■ **Task brief**
Copy out exactly the stretch of the listing below that begins at the line containing "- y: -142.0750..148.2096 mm" and ends at the line containing "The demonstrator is", and copy nothing outside it.

━━━ Input data

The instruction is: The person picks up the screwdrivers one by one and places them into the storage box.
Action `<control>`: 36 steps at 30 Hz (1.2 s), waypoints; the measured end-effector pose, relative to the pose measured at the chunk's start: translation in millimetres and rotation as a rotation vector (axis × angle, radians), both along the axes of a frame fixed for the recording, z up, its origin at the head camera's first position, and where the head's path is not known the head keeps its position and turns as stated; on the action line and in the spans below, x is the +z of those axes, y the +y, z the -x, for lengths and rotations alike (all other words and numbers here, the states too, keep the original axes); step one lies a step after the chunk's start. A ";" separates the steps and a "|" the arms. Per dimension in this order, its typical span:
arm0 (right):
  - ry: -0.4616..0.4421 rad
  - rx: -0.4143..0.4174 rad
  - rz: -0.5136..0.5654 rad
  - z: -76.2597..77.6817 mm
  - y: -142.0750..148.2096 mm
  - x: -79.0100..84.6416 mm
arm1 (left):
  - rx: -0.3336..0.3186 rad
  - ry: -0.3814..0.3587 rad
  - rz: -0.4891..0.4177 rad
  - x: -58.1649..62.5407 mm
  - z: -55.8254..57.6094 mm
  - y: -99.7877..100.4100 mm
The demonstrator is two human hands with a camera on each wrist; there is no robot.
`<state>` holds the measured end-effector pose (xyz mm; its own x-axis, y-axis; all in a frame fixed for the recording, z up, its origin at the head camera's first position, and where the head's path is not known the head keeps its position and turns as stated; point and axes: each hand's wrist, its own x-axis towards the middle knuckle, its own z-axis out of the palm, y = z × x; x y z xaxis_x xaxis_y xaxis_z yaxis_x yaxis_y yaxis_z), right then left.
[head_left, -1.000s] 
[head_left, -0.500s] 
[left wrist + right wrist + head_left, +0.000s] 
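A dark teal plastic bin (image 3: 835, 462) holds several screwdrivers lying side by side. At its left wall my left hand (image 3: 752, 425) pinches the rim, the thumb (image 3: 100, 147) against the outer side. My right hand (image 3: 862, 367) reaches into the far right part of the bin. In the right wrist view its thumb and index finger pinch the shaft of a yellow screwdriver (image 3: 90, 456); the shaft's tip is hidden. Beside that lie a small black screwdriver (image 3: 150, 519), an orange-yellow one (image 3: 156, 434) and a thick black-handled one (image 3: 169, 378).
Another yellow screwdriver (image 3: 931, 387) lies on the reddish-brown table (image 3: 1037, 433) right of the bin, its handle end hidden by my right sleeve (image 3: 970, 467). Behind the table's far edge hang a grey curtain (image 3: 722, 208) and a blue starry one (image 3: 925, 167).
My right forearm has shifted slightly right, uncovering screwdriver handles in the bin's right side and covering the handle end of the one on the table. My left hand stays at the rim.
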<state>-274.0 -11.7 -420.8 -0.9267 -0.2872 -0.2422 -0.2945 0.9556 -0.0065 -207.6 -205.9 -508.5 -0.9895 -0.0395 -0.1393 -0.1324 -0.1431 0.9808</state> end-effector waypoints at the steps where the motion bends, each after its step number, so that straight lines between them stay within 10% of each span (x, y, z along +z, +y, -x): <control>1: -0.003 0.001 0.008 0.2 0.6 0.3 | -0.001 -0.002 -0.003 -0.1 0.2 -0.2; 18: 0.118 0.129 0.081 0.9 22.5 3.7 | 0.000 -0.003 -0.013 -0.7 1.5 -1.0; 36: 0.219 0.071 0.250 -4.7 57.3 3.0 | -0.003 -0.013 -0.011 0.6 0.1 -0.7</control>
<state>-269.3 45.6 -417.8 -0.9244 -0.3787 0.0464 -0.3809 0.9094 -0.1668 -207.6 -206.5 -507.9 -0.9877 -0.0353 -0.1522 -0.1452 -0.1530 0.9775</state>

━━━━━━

■ **Output**
  - y: -142.0750..148.2096 mm
  - x: -79.0100..84.6416 mm
arm1 (left):
  - rx: -0.3336..0.3186 rad
  - ry: -0.3814..0.3587 rad
  - rz: -0.4891..0.4177 rad
  - x: -58.1649..62.5407 mm
  - z: -55.8254..57.6094 mm
  - y: -99.7877..100.4100 mm
The demonstrator is two human hands with a camera on each wrist; there is no robot.

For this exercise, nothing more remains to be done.